For many analytical questions, it's better to aggregate in the data's time zone. Patterns that recur every 24 hours — like the outside temperature rising in the morning and falling in the evening — are called diurnal cycles. These cycles depend on the position of the sun, and start and end at different points in time in different locations. We have to aggregate in the data's time zone to observe them when multiple time zones are involved.
Aggregations are expensive operations. That's a problem for real-time applications (like Tenta). For them, aggregating naively is too slow.
Time series data has some interesting properties, namely that data is predominantly appended and only rarely updated or deleted. If we run the same aggregation repeatedly, we thus mostly get the same result, especially for older data.
We can take advantage of this fact by precomputing aggregations in regular intervals. This way, we already have the result when a request comes in. Some values might be outdated between precomputation runs, but this is often a worthwhile trade-off.
Precomputations work great to optimize aggregations in the data's time zone. However, an aggregation in the user's time zone is dependent on the user's time zone (because we pass the time zone to the query). To serve correct results around the world, we would need to continously precompute the aggregation in every possible time zone.

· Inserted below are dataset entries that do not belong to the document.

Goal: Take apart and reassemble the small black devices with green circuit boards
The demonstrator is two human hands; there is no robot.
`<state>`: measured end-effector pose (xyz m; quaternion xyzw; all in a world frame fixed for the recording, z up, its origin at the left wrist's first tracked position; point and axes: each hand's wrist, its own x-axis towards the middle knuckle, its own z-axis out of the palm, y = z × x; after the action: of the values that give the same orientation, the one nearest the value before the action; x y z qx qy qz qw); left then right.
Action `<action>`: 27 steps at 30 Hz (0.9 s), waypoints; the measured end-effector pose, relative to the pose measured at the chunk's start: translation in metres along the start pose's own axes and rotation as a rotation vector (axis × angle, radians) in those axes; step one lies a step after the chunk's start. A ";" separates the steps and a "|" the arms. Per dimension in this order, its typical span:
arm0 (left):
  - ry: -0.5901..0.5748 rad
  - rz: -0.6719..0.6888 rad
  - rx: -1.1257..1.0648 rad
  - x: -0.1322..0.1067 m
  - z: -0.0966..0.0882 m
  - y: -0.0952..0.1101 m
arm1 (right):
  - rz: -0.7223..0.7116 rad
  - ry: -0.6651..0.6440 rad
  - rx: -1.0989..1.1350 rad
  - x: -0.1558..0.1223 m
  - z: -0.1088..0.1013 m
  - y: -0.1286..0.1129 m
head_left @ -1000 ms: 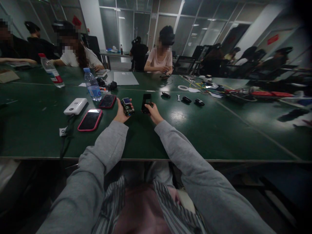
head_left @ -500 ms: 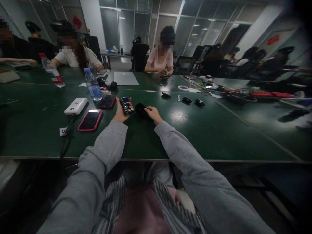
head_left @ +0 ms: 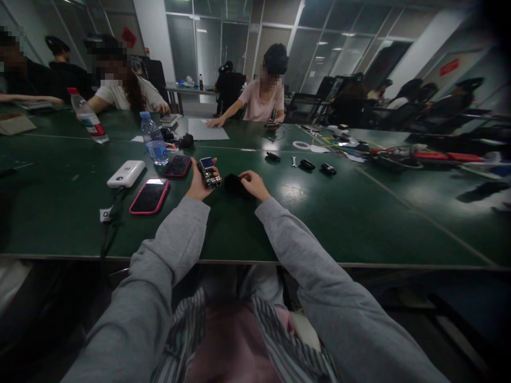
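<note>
My left hand (head_left: pixel 196 182) is closed around a circuit board with a small screen (head_left: pixel 208 171), its screen side facing up. Just to the right, my right hand (head_left: pixel 255 184) pinches a black piece (head_left: pixel 235 183) that looks like a flat cover or case part; its exact kind is too dark to make out. The board and the black piece are close together but apart, both over the green table (head_left: pixel 231 229). Left of my left hand lie two phones, a dark one (head_left: pixel 178 166) and a pink-cased one (head_left: pixel 150 197).
A white power bank (head_left: pixel 126 174) with a cable and a blue-capped water bottle (head_left: pixel 154 141) stand to the left. Small black parts (head_left: pixel 306 165) and a wrench (head_left: pixel 294 161) lie at right. A co-worker (head_left: pixel 263 90) sits opposite, one hand on a silver laptop (head_left: pixel 195 129).
The black piece has turned slightly in my right hand, whose fingers have shifted. My left hand keeps the board nearly still. The co-worker opposite has reached a hand out onto the laptop.
</note>
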<state>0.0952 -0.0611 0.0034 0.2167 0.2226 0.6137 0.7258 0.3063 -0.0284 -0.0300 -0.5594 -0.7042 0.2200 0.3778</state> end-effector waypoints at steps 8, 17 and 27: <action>-0.017 0.067 -0.087 0.005 -0.002 0.003 | -0.404 0.375 -0.125 -0.033 0.000 -0.049; 0.032 0.120 -0.127 0.012 -0.002 0.003 | -0.800 0.001 -0.467 -0.062 0.035 -0.099; -0.093 0.149 0.041 -0.001 0.010 0.010 | -0.648 0.090 -0.090 -0.032 0.030 -0.079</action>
<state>0.0927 -0.0614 0.0175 0.2758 0.1843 0.6505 0.6833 0.2364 -0.0771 0.0003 -0.3318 -0.8370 0.0320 0.4340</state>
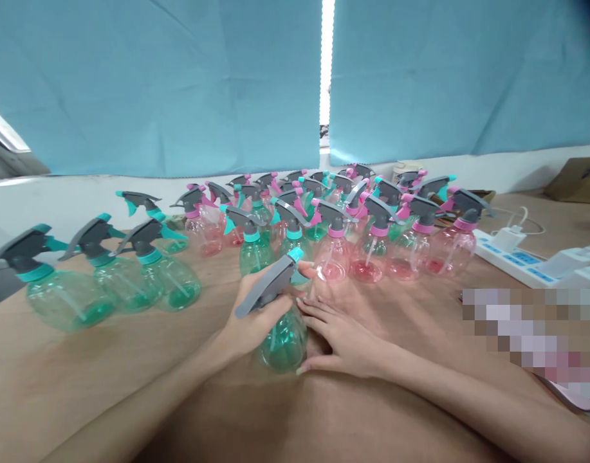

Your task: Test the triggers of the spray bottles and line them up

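A clear green spray bottle [282, 344] with a grey trigger head and turquoise nozzle stands on the wooden table right in front of me. My left hand [260, 305] is closed around its neck, just under the trigger head, with a fingertip showing beyond the nozzle. Against the bottle's right side lies my right hand [340, 337], its fingers stretched out and its thumb apart, low by the base. The fingertips seem to touch the bottle. Close behind stand another green spray bottle [257, 251] and a pink spray bottle [332, 254].
Several green spray bottles [174, 283] stand at the left. Rows of pink and green ones fill the back, before blue curtains [154, 83]. At the right are a white power strip [511, 257] with chargers and a blurred-out object [531, 334].
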Demonstrator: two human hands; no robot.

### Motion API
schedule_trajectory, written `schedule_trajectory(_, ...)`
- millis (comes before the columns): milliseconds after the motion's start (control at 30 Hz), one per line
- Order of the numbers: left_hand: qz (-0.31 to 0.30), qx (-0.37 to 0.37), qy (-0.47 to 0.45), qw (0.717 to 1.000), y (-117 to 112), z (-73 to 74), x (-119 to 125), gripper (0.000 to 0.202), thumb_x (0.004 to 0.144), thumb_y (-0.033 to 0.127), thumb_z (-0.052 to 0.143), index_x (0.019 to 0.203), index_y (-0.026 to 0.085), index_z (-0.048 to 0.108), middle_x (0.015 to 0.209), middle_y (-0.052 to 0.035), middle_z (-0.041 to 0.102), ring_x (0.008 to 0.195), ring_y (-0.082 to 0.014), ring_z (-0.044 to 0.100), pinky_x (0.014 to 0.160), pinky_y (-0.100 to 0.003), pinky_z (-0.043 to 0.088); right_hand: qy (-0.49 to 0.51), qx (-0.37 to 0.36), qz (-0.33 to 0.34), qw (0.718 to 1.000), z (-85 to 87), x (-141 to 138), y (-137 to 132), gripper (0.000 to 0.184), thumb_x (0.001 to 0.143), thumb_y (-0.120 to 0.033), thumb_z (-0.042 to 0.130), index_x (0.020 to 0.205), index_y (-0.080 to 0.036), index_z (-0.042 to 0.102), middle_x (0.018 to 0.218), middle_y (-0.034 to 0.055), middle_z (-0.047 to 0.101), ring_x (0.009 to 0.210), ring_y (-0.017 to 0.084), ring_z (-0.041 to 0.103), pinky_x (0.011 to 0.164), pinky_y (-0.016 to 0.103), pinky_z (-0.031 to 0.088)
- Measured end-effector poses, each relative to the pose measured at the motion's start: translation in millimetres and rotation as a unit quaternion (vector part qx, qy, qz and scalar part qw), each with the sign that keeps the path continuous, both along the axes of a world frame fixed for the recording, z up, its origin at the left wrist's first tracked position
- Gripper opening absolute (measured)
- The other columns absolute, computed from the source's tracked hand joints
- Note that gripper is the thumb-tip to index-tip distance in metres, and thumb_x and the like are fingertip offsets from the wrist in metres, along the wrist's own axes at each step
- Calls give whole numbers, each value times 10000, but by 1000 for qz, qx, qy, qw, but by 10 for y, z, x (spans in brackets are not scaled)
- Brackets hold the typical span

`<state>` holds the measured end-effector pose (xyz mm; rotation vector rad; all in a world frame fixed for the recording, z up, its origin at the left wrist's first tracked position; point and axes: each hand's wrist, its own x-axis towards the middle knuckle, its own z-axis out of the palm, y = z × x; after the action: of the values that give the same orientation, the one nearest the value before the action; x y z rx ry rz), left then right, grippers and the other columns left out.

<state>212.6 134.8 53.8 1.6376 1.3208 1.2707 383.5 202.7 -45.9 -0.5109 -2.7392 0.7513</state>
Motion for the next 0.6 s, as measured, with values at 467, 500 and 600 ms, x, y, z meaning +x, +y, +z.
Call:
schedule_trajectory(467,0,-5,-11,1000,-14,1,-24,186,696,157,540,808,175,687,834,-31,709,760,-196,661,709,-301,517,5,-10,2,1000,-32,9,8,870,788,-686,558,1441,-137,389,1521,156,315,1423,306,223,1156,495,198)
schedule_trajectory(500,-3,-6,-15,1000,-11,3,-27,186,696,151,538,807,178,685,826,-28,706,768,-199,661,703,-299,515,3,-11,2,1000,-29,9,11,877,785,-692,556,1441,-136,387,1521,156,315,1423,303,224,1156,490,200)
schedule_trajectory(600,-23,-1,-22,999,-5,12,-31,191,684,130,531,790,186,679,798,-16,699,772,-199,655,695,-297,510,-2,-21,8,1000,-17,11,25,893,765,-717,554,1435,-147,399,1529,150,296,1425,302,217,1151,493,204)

The Internet Assigned Numbers Authority (IANA) defines around 500 time zones. Many time zones are the same or similar, but even with some trickery that's too expensive.

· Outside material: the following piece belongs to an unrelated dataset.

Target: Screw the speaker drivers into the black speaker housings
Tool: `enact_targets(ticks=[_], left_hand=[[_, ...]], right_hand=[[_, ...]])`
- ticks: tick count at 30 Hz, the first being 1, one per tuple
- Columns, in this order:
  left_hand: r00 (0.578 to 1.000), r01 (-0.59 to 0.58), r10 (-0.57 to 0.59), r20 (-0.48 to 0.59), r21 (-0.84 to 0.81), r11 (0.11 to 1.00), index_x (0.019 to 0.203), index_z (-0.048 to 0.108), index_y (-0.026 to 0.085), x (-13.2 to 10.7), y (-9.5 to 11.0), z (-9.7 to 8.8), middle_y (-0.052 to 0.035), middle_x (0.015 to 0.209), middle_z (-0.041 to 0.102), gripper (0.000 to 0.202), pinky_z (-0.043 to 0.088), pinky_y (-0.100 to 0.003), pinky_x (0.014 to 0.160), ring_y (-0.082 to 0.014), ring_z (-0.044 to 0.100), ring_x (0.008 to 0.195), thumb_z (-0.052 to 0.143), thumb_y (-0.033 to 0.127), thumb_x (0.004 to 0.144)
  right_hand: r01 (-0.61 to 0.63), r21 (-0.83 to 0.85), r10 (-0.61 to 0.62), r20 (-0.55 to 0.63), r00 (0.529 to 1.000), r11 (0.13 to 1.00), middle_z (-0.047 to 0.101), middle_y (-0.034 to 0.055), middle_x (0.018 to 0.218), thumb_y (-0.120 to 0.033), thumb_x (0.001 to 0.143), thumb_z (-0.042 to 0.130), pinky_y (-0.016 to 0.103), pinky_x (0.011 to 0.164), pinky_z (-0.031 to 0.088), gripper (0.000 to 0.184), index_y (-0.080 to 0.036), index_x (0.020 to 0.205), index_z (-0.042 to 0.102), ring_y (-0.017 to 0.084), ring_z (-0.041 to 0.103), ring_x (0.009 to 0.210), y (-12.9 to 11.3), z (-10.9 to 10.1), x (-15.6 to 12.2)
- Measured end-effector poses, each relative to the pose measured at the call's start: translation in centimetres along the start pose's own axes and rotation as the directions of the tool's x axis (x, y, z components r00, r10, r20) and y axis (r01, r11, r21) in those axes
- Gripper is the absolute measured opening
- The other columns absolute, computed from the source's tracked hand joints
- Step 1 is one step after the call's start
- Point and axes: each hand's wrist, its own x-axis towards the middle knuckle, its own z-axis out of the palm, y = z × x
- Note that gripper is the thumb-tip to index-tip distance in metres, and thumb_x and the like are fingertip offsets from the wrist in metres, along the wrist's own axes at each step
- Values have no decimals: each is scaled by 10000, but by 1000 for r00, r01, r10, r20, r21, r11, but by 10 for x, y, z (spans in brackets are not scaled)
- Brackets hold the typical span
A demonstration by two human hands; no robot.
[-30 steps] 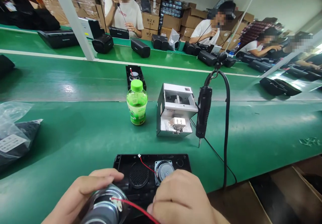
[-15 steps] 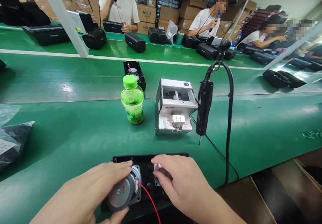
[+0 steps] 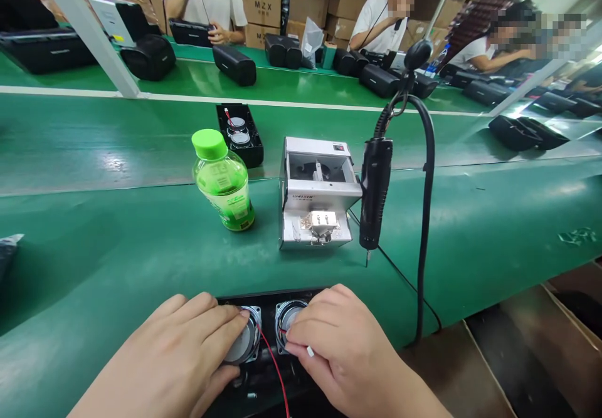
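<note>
A black speaker housing (image 3: pixel 268 368) lies on the green bench at the near edge. My left hand (image 3: pixel 183 355) is wrapped round a round metal speaker driver (image 3: pixel 242 343) and presses it into the housing's left side. A red wire (image 3: pixel 273 368) runs down from that driver. My right hand (image 3: pixel 338 349) rests on a second speaker driver (image 3: pixel 286 318) seated beside the first, its fingertips pinching the white connector (image 3: pixel 309 351) of a wire.
Behind the housing stand a green drink bottle (image 3: pixel 223 183), a grey screw feeder box (image 3: pixel 317 195) and a hanging electric screwdriver (image 3: pixel 374 195) with its black cable. A black tray with speaker drivers (image 3: pixel 239 133) sits on the conveyor belt. Other people work at the far bench.
My left hand has lowered the speaker driver from a tilted hold into the housing beside the other one. My right hand has slid down over the right driver. The view has shifted left.
</note>
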Motion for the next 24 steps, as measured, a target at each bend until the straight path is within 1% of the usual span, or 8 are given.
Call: enact_targets(ticks=[2,6,12,17,19,24], left_hand=[[1000,10,-10,-8,-7,1000,1396,836,304,0,2,2,-40,1278,980,241,497,-474,898,-313,821,1060,740,315,1175],[1000,25,-26,-10,-33,999,1422,835,288,0,5,4,-32,1294,982,265,506,-475,906,-294,827,1056,754,286,1170],[999,41,-42,-3,-67,997,1477,834,318,-4,3,6,-19,1323,983,326,514,-458,906,-293,833,1069,783,289,1157],[999,43,-42,22,-70,997,1510,829,321,-5,4,6,-25,1372,980,363,523,-455,924,-300,840,1101,795,282,1151],[998,50,-48,32,-63,997,1541,821,324,-7,5,5,-20,1394,978,402,535,-457,937,-303,845,1125,802,269,1143],[997,43,-39,62,-72,996,1693,767,345,-11,4,-3,-21,1473,963,542,579,-449,1024,-311,861,1220,772,277,1156]], right_hand=[[-10,12,10,7,1000,1000,923,-38,1017,-133,1175,775,442,833,480,136,-257,1120,773,188,761,914,0,0,0],[-9,26,8,24,1000,1000,928,-48,1030,-141,1182,778,438,831,467,131,-257,1122,769,183,766,915,1,-1,0],[-5,38,4,25,1000,999,918,-42,1002,-148,1187,763,430,823,448,134,-258,1111,759,189,760,896,2,-1,1],[-17,35,16,30,999,999,910,-73,1015,-146,1178,774,422,825,452,136,-261,1107,752,168,736,905,1,-1,1],[-26,33,25,32,999,999,911,-77,1019,-153,1177,779,419,820,447,136,-258,1097,748,167,731,910,0,-2,3],[-42,28,41,25,999,999,917,-74,1012,-167,1191,785,418,811,438,142,-257,1086,755,168,745,914,0,-4,5]])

So, we can't precompute an aggregation in the user's time zone. However, we can precompute an aggregation in UTC and then display the timestamps shifted by the user's current offset! Note the difference to before: Instead of the user's time zone, we use their current offset.
Let's see an example with one user in London and another one in Kathmandu. We use the same aggregation result around the world and only adapt the axis labels:
The reason we can't apply the same trick for time zones, but have the pass them to the query, is that a time zone's offset can change. At the time the offset changes, the length of the aggregation interval is longer or shorter. It's not possible to adapt the result of an aggregation to a different interval length retroactively.

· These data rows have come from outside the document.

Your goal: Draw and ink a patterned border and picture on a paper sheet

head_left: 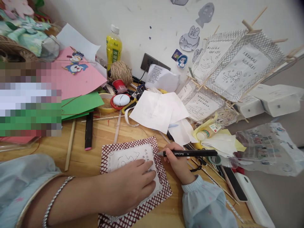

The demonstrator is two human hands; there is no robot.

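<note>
A sheet of paper (159,186) with a dark red lattice border lies on the wooden table, bearing black line drawing and handwriting in its white middle. Across it rests my left hand (133,185), palm down with fingers extended, hiding much of the drawing. My right hand (177,161) grips a black marker pen (190,153), its grey tip pointing left at the sheet's right border. Whether the tip touches the paper I cannot tell.
Behind the sheet lie white papers (154,109), a twine ball (120,72) and a yellow drink bottle (114,46). A capped black marker (89,131) and a wooden stick (70,145) lie left. A stick-framed paper lantern (237,66) stands right, above a small jar (209,131).
</note>
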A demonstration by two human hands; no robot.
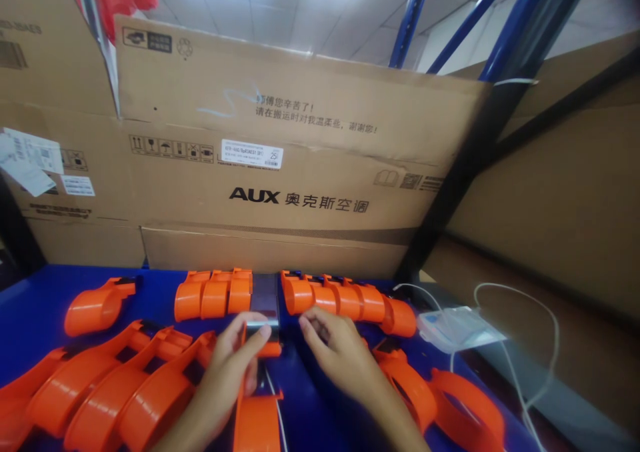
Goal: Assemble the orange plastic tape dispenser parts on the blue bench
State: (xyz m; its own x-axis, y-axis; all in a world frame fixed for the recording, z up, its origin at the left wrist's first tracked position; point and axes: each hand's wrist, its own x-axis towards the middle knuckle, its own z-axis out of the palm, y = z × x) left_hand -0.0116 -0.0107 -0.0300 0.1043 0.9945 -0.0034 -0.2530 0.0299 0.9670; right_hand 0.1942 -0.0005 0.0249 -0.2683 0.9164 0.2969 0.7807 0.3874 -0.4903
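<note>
Pinching a dark piece [261,329] onto an orange part [257,422], your left hand [233,365] grips it; your right hand [337,352] rests alongside, half-curled and seemingly empty. Seating it probably needs steadying.

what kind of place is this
Probably a factory or warehouse workbench: rows of identical orange plastic parts laid out on a blue table, big cardboard shipping boxes stacked behind, and blue steel racking.

Bright overhead light, soft motion blur (edges bowed), slight glare.
</note>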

Trade-offs to using the current offset over the time zone
The user's current offset is only an approximation of their time zone. The axis tick labels are adjusted by the user's current offset, not by the user's offset when the measurement was made. If the time zone's offset changes inside the time span the aggregation covers, the labels that precede this change won't reflect that.
Furthermore, if we use the user's current offset instead of their time zone, aggregation intervals with logical start and end times — like days, weeks, or months — don't make much sense anymore. Their logical start and end times (e.g. midnight) may be different points in time in different time zones. It's e.g. not possible to map an aggregated day in UTC to a day in UTC+01. We can use durations (e.g. 24 hours) instead.
I had a lot of fun with this problem! For Tenta, we aggregate most things in the user's time zone and optimize with precomputations as described. If you're working with sensors, don't hesitate to check out Tenta on GitHub!
If you want to dive further into the subject of time, I really liked this article about Unix time and its flaws. I also liked this HN discussion and this one about tracking time on the moon.
Thanks to Paul Moosbrugger, Patrick Aigner, Simon Böhm, Moritz Makowski, and Julia Godart for reading drafts of this.
- It's rare, but a location's time zone can change: China once had five time zones with five different offsets but switched to its current single time zone with an offset of UTC+08 in 1949.
- If you're surprised by Nepal's UTC+05:45 offset, note that offsets do not have to be full hours. Up until 1920, Nepal even used an offset of UTC+05:41:16.